» Supplied information

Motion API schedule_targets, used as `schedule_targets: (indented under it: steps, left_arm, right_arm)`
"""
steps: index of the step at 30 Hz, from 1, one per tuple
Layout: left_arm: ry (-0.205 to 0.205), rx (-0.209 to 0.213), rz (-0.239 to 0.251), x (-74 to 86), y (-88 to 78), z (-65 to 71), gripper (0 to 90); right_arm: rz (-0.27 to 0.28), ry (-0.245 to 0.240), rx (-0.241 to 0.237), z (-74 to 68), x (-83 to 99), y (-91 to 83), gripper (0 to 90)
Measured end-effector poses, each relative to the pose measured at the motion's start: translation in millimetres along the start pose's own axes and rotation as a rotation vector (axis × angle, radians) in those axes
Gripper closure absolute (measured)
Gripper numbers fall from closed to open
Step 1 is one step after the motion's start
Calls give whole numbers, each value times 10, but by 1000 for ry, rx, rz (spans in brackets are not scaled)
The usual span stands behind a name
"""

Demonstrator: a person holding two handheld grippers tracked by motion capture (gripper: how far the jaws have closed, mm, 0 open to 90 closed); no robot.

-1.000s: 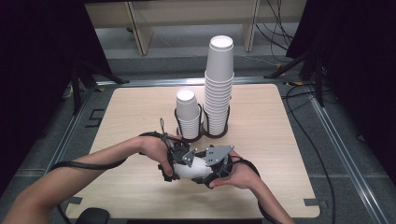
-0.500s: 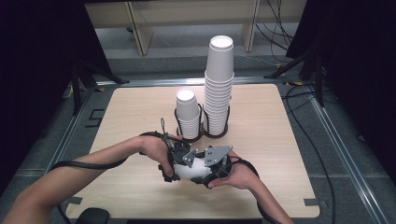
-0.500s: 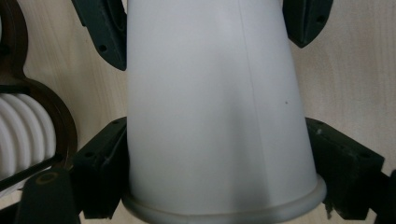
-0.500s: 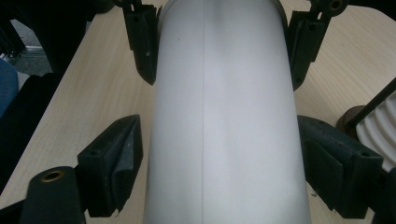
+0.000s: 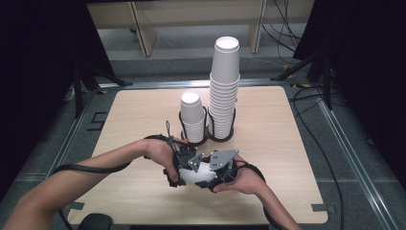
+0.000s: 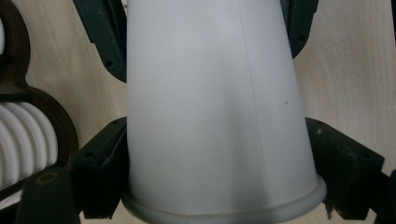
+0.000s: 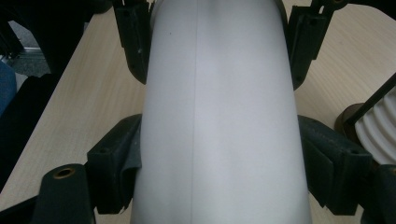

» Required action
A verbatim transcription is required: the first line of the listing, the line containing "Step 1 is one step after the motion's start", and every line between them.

» Result for this exercise
Motion API schedule_targets, used as `schedule_targets: (indented under it: steps, left_arm, right_arm)`
"""
steps: index of the step at 30 Hz, from 1, one per tuple
Layout: left_arm: ry (-0.205 to 0.205), rx (-0.209 to 0.213), rz (-0.239 to 0.251), x (-74 to 86), y (-88 to 78), z (-65 to 71), gripper (0 to 90); right_arm: rz (-0.27 to 0.28), ry (-0.245 to 0.240), rx (-0.241 to 0.237), z (-74 to 68), x (-83 to 99), y (-91 to 83), gripper (0 to 90)
Measured end-effector poses, each relative to the pose measured at the motion's start: translation in millimetres along the start pose's own axes and rotation as a rotation vector (axis × angle, radians) in those axes
Gripper closure absolute (measured)
Gripper numbers fall from closed to open
Step 1 is one step after the motion's start

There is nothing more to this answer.